> What is expected: Reproduce exactly, from the data that follows, the line with "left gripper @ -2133", the line with "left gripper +", and every line that lies between them.

□ □ □ □ □

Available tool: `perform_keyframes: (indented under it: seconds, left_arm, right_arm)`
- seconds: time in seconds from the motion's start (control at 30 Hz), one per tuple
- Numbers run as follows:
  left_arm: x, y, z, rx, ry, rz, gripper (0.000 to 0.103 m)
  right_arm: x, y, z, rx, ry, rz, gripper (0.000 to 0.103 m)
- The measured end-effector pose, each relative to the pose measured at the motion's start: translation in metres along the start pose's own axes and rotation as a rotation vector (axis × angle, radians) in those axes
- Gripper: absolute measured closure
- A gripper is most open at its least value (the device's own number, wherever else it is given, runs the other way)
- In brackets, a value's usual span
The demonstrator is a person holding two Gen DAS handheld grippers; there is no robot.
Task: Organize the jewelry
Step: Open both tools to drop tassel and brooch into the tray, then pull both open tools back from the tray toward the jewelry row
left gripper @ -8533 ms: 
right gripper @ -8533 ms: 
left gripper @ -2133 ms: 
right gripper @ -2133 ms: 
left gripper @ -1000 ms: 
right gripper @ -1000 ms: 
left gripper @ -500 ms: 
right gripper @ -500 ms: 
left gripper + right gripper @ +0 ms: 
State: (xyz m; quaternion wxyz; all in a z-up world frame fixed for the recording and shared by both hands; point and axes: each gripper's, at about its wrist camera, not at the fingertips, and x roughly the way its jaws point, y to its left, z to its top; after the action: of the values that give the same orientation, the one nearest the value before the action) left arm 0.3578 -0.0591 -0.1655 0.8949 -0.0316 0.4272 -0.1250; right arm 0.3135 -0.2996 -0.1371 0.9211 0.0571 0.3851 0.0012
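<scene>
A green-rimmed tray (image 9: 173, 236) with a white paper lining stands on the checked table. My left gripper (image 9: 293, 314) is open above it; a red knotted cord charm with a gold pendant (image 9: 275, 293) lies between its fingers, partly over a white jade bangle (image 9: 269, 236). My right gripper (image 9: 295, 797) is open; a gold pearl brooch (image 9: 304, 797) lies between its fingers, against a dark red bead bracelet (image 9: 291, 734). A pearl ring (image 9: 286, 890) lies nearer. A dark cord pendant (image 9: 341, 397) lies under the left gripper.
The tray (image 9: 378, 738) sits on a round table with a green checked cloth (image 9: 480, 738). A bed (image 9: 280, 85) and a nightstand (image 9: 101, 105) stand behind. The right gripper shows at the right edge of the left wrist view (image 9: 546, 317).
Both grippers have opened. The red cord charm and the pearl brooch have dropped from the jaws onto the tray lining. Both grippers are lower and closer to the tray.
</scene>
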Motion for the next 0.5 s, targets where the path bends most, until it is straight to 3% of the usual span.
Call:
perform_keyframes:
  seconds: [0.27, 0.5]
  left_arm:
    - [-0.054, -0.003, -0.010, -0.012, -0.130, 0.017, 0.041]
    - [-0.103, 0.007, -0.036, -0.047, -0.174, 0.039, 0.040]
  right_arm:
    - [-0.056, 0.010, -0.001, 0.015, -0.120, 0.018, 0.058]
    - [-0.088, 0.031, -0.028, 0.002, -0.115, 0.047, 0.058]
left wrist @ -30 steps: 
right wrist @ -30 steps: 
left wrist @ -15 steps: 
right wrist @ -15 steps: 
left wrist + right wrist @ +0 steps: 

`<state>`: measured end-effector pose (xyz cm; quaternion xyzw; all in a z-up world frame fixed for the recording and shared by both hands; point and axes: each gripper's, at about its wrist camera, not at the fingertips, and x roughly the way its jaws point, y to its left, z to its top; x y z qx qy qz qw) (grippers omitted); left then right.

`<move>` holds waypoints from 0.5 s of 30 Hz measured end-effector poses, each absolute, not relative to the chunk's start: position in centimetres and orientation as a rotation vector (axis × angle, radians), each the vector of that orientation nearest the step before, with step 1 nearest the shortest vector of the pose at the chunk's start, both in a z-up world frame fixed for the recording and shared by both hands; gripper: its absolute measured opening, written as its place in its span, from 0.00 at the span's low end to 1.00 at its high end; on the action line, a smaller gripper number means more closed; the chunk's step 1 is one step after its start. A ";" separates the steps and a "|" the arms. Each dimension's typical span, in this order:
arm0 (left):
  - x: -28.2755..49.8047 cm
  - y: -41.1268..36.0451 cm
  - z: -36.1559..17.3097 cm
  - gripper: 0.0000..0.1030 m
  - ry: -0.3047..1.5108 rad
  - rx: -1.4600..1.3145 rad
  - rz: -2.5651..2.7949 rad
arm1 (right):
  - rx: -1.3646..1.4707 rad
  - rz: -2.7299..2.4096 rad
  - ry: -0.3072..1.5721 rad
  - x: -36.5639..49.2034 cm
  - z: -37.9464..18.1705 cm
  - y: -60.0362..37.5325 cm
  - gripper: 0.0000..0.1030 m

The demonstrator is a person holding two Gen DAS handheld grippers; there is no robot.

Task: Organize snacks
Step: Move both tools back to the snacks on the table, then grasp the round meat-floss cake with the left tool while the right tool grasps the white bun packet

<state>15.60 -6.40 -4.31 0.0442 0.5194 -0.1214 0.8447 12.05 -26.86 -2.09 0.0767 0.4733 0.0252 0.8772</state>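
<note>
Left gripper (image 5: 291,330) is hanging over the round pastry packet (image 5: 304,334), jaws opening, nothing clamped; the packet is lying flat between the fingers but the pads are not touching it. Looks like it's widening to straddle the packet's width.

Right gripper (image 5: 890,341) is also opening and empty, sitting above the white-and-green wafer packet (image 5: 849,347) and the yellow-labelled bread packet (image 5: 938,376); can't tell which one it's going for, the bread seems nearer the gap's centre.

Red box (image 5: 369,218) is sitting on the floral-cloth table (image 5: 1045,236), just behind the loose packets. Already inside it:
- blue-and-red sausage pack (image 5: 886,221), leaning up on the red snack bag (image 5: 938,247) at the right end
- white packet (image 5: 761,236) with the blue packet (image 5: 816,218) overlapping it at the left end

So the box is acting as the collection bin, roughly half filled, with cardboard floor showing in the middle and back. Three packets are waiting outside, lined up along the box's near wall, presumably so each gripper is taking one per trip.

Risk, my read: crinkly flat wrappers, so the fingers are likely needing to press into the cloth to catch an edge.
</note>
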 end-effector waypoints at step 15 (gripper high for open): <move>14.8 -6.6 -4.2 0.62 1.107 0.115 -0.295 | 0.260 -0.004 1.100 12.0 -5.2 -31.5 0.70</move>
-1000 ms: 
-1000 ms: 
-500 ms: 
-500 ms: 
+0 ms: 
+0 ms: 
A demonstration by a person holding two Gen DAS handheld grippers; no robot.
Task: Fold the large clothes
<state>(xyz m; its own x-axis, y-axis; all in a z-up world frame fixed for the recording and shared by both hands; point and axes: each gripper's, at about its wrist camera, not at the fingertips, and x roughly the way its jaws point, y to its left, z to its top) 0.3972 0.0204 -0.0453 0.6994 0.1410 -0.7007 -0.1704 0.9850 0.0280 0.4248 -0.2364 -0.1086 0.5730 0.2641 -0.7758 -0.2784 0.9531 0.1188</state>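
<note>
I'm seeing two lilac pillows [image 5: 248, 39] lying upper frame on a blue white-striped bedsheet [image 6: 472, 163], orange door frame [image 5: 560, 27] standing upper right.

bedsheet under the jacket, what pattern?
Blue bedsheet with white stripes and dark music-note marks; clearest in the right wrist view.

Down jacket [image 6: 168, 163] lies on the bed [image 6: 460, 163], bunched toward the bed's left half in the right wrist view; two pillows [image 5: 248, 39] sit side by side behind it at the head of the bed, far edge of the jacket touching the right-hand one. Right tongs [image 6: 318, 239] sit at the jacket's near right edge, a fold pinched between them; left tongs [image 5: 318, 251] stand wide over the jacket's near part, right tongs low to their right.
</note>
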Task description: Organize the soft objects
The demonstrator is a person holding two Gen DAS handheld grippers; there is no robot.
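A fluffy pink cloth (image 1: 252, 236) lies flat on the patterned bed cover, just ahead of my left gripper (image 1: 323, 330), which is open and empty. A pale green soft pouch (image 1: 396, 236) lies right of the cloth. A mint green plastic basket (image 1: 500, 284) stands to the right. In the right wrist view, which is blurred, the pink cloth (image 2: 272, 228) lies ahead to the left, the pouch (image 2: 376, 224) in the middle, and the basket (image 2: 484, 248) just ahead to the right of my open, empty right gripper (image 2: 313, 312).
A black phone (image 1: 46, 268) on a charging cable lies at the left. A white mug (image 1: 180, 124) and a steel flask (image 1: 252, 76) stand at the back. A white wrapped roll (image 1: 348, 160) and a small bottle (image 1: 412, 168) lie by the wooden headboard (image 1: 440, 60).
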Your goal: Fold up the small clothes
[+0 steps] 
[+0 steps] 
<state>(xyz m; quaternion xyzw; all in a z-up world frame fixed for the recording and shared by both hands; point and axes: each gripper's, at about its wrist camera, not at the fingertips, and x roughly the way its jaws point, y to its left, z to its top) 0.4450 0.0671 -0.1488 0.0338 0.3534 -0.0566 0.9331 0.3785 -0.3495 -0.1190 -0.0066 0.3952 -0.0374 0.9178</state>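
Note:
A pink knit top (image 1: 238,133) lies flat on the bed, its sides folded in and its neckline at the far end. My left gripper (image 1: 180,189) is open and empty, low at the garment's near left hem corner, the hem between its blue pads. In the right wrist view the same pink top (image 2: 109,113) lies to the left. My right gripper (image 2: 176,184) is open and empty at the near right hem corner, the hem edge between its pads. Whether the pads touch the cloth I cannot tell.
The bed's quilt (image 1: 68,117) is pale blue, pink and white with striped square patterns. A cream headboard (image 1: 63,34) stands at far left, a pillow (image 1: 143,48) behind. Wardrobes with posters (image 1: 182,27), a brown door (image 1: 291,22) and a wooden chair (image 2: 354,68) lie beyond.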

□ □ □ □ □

> Response to this exercise:
left gripper @ -2133 ms: 
right gripper @ -2133 ms: 
left gripper @ -1000 ms: 
right gripper @ -1000 ms: 
left gripper @ -500 ms: 
right gripper @ -500 ms: 
left gripper + right gripper @ +0 ms: 

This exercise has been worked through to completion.